**What this task involves**
Print, from the listing below, the lines starting at the line containing "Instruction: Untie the" and ending at the line containing "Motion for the", exactly as they stand, and print nothing else.

**Dataset section**

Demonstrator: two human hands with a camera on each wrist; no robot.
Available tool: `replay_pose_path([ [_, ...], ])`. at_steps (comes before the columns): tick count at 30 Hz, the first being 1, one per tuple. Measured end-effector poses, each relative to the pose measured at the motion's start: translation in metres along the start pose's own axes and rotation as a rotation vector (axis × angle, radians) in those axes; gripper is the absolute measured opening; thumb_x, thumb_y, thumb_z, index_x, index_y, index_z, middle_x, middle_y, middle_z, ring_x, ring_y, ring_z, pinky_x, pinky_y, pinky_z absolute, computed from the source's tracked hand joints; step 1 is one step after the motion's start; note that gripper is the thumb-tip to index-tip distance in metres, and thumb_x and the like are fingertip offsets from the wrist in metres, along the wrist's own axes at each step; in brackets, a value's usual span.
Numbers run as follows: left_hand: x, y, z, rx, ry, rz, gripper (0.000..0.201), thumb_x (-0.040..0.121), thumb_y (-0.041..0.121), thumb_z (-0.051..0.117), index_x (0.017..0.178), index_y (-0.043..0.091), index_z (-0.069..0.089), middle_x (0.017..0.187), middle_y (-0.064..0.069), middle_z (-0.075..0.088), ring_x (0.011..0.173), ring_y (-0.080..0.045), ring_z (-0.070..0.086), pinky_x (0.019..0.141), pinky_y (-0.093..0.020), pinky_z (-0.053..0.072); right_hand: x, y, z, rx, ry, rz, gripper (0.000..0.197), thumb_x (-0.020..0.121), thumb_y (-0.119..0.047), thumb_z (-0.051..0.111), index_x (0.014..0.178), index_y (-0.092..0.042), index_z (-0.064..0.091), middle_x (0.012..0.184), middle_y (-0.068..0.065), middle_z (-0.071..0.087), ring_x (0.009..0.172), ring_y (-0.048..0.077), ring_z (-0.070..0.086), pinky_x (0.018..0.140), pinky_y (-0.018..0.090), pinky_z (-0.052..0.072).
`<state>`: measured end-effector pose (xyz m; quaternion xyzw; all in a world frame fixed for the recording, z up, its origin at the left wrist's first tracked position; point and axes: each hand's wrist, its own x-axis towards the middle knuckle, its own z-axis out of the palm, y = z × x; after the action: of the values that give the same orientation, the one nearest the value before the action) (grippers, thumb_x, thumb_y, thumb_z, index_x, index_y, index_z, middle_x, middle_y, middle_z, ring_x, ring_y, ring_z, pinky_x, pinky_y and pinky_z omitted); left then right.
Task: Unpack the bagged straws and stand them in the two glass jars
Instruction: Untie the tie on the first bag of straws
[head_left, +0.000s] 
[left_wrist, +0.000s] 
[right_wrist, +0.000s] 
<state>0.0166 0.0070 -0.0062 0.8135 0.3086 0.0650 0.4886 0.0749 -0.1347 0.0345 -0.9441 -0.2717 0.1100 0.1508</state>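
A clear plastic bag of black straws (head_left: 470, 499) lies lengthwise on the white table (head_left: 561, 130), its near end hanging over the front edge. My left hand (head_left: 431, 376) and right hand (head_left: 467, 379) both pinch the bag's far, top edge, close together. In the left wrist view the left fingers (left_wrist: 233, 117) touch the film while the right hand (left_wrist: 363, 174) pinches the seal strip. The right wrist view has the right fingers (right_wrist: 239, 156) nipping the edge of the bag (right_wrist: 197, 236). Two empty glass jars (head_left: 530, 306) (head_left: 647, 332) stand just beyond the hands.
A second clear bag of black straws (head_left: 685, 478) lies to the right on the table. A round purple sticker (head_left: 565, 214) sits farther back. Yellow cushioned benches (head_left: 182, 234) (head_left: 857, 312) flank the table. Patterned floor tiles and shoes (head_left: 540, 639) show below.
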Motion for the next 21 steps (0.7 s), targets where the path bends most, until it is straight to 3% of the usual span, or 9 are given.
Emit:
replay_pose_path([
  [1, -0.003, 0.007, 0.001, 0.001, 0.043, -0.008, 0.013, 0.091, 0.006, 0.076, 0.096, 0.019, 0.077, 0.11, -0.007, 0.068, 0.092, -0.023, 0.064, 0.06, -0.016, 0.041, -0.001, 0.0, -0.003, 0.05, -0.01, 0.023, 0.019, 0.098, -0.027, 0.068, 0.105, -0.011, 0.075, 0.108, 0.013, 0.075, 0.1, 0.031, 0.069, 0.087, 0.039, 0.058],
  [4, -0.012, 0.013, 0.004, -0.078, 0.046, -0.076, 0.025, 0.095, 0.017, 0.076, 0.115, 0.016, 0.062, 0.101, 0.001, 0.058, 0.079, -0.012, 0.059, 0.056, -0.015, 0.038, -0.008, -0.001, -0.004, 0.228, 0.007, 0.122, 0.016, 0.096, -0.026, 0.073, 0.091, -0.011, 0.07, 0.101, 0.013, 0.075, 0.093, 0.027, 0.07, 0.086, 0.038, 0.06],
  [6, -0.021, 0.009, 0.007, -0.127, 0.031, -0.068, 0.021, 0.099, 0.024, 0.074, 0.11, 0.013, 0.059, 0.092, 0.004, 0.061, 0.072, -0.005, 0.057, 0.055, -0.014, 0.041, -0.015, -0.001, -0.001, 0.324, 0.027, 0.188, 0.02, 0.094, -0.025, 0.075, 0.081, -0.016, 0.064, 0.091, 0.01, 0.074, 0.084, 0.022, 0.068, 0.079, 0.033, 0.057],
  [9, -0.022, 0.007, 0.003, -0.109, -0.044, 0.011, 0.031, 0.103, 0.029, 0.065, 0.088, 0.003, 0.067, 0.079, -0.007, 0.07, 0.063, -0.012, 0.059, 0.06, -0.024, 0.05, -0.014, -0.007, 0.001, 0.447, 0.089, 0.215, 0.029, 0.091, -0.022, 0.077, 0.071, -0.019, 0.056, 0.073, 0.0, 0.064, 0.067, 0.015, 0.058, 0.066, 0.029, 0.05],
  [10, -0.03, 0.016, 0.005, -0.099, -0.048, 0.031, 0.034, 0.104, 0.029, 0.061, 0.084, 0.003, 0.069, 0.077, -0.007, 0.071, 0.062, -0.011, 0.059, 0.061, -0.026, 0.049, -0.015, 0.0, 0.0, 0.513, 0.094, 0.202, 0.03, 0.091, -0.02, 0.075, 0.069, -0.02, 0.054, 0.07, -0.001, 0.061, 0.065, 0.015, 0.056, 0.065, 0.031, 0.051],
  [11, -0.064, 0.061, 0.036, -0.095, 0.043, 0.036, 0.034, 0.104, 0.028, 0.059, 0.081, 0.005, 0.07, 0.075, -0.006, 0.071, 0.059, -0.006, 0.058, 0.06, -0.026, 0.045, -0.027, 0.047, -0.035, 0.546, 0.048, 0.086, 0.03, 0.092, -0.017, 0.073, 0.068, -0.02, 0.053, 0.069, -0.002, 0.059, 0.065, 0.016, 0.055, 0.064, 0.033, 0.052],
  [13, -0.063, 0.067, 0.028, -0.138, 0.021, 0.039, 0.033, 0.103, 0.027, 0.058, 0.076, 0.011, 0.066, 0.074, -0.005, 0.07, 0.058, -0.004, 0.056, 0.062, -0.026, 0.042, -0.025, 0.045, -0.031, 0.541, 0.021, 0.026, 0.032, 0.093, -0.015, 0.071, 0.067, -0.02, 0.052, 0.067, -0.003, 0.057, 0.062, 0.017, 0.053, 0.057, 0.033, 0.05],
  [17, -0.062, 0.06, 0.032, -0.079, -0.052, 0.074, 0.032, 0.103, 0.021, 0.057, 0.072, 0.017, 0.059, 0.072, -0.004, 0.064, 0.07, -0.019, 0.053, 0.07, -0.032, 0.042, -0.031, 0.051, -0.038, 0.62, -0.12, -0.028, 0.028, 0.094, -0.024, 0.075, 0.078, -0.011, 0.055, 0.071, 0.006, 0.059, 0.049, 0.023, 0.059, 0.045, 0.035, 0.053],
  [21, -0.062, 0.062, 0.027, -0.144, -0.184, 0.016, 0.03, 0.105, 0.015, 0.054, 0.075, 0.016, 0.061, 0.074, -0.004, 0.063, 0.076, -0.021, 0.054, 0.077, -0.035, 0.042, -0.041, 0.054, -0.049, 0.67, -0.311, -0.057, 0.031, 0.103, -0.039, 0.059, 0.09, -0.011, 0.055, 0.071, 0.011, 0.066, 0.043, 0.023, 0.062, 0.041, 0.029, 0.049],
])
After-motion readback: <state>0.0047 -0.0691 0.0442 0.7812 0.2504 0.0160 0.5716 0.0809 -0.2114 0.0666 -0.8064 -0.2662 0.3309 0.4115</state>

**Result**
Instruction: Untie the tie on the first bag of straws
[head_left, +0.000s] 
[left_wrist, +0.000s] 
[right_wrist, +0.000s] 
<state>0.0166 0.0070 -0.0062 0.8135 0.3086 0.0650 0.4886 0.0749 -0.1347 0.0345 -0.9441 -0.2717 0.1100 0.1508</state>
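A clear plastic bag of black straws (head_left: 470, 499) lies lengthwise on the white table (head_left: 561, 130), its near end hanging over the front edge. My left hand (head_left: 431, 376) and right hand (head_left: 467, 379) both pinch the bag's far, top edge, close together. In the left wrist view the left fingers (left_wrist: 233, 117) touch the film while the right hand (left_wrist: 363, 174) pinches the seal strip. The right wrist view has the right fingers (right_wrist: 239, 156) nipping the edge of the bag (right_wrist: 197, 236). Two empty glass jars (head_left: 530, 306) (head_left: 647, 332) stand just beyond the hands.
A second clear bag of black straws (head_left: 685, 478) lies to the right on the table. A round purple sticker (head_left: 565, 214) sits farther back. Yellow cushioned benches (head_left: 182, 234) (head_left: 857, 312) flank the table. Patterned floor tiles and shoes (head_left: 540, 639) show below.
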Motion for the next 21 steps (0.7 s), targets where the path bends most, until it is straight to 3% of the usual span, or 9 are given.

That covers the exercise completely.